The Pentagram design team landed on the idea of lining the hallways of the AR/VR research and development wings at Facebook’s offices with life-size, floor-to-ceiling banners featuring images of the actual developers who walk those floors.
The first order of business was to have the Facebook developers photographed. To do this Pentagram commissioned California-based photographer Cody Pickens to shoot portraits of 20 Facebook employees who volunteered to participate in the project. Pickens photographed the diverse group of AR/VR developers individually in a studio setting—full-figure and in profile, and all wearing Oculus headsets that obscure their eyes.
Each developer gets their own poster and the posters are hung in pairs. The posters, matched up randomly, are positioned so that each set of subjects end up facing each other, nose-to-nose and just inches apart. Each poster pairing is so close together in reality the individual subjects would probably hear and feel each other breathing—but they wouldn't notice of course, because they are lost in their own separate AR/VR worlds.
That notion of one individual face-to-face with another—both completely oblivious to the situation and not interacting (the way humans are naturally inclined) because of an all-consuming, advanced technology is a theme the Pentagram team sought to explore with this poster series. To further express that concept of “alone together” the design team wrote short accounts, one per poster, imagining what each person is seeing and experiencing in their own particular AR/VR universes.

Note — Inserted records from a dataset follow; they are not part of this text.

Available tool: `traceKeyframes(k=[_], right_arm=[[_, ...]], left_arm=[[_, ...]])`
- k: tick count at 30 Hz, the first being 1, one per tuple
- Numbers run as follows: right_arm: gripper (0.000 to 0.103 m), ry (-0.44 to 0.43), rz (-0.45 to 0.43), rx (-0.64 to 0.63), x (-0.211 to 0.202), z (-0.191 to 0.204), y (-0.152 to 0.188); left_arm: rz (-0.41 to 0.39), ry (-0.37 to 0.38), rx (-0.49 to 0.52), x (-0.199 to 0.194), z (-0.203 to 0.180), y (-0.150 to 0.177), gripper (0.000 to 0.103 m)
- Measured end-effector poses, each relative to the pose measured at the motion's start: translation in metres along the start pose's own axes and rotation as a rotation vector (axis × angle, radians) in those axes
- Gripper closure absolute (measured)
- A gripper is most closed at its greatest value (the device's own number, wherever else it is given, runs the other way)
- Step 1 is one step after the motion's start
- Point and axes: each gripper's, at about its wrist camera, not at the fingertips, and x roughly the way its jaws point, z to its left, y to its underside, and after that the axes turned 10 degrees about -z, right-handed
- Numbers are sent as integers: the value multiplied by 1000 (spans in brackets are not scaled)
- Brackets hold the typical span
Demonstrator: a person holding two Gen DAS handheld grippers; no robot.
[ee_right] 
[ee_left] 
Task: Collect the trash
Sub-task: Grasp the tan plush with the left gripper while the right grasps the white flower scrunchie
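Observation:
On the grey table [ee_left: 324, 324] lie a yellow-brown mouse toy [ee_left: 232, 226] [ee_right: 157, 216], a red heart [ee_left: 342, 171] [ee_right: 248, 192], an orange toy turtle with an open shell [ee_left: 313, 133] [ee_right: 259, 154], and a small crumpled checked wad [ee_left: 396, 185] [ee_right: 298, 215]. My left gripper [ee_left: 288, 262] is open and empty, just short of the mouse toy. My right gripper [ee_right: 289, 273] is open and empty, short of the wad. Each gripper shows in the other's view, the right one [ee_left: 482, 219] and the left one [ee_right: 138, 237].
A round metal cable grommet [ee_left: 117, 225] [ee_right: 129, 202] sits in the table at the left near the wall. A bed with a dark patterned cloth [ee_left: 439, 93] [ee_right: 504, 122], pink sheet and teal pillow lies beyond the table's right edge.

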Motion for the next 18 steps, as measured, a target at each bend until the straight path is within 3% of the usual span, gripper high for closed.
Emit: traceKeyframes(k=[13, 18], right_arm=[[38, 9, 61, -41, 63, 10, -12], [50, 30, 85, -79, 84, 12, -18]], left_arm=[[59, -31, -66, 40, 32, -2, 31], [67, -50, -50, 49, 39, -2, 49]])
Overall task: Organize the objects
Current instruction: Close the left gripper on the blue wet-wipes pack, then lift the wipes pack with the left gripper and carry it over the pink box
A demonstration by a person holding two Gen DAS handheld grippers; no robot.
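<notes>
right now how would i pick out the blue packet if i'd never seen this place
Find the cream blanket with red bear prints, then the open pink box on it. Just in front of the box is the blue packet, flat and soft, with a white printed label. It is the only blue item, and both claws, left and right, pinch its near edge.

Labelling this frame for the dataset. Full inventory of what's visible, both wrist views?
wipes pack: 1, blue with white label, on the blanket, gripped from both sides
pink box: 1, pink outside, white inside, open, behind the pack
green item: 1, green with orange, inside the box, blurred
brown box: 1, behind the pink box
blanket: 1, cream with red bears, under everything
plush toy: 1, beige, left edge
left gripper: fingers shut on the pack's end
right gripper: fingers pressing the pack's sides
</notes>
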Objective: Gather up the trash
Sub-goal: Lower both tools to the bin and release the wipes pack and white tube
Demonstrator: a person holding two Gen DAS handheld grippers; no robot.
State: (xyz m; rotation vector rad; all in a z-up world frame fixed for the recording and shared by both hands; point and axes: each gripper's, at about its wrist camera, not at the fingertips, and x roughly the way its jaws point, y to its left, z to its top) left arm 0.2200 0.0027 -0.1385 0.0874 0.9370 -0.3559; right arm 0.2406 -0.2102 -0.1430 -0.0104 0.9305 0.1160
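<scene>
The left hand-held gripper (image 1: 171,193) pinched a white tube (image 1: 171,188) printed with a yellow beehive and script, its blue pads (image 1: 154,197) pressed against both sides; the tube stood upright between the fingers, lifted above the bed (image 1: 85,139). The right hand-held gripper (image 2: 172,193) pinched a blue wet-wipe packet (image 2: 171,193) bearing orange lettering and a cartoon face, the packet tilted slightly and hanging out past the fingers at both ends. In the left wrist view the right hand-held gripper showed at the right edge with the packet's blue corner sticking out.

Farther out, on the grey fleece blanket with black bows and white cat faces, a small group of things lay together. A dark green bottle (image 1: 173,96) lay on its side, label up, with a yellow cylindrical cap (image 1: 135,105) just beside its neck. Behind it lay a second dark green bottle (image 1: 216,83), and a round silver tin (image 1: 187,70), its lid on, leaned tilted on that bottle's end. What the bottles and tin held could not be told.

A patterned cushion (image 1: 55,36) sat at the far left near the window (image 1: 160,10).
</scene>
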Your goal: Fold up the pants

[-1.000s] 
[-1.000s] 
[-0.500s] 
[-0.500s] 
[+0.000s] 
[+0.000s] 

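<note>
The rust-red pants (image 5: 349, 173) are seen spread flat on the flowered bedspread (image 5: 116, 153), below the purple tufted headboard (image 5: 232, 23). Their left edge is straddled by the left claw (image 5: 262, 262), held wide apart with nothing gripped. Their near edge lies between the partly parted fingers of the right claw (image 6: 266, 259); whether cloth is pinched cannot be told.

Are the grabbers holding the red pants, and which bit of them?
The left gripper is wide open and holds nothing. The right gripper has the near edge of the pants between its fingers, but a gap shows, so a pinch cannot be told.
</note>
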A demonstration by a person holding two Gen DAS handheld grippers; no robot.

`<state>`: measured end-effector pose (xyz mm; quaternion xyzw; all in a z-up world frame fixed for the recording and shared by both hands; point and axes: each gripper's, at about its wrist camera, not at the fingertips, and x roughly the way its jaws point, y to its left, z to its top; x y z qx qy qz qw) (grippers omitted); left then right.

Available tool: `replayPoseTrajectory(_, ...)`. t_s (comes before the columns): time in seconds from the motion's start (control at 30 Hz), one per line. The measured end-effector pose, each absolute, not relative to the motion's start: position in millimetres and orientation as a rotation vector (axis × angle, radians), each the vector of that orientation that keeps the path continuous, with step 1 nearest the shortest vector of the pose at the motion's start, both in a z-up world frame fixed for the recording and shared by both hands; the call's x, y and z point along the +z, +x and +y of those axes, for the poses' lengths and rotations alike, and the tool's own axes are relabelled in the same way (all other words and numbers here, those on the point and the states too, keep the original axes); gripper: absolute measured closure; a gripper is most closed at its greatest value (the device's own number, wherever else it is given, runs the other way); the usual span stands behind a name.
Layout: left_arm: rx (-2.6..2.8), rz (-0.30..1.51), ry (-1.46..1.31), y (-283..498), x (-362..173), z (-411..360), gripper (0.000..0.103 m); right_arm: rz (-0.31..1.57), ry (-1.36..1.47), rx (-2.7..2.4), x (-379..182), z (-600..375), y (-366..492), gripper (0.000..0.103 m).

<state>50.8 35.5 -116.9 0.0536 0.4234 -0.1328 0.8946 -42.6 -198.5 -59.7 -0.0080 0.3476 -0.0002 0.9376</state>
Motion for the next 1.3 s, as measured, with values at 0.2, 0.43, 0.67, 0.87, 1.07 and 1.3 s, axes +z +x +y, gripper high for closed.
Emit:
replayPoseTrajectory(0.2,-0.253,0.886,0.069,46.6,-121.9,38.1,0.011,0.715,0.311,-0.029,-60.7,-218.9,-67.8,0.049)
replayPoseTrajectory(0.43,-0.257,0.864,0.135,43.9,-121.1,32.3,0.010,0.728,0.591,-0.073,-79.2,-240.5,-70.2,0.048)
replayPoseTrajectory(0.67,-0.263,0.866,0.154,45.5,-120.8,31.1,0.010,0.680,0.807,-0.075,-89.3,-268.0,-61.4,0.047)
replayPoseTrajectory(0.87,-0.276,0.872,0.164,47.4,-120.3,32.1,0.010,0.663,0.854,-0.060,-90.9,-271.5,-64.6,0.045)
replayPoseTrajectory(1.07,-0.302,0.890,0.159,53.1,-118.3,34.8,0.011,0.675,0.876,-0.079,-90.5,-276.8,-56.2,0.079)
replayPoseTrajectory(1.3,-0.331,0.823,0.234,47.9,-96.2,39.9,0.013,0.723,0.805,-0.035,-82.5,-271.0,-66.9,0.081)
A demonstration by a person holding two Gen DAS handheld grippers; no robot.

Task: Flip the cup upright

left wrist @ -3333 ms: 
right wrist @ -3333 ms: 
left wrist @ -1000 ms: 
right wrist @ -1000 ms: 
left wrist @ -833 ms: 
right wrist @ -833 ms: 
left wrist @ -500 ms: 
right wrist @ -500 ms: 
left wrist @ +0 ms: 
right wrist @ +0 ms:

To write these accounts the Pentagram team penned straightforward descriptions of scenes found in a collection of random snapshots. The descriptions, which the Pentagram team began referring to as “poems,” had to fit a certain word/letter count dictated by the design scheme and were heavily edited and wordsmithed by Facebook to make sure the words and phrases in the passages wouldn’t be misconstrued by today’s quick-to-judge online audiences. The resulting poems, set in a digital-looking typeface called Boulder Mono Italic by the Formist Foundry, run the full length of the human-scale, vertical posters from top to bottom and convey a complex, multifaceted sense of individual experiences and collective confusion when viewed as a series.
For the finishing touch the Pentagram team transformed Pickens’ color studio portraits of the individual developers into graphic, posterized figures and assigned each poster a set of Pop Art colors. The Peter Max-like color palette visually expresses the faddish, “Magical Mystery Tour” effect the emerging AR/VR technologies are having on modern society.
Hopefully, now that all the posters are up in the offices of Facebook, the AR/VR developers who frequent those hallways will be tempted to remove their headsets long enough to get a good look at these “old-school” relics from another time. Maybe they’ll recognize themselves or a colleague and maybe they’ll have a chuckle—but they might just think about the worlds they are creating a little differently.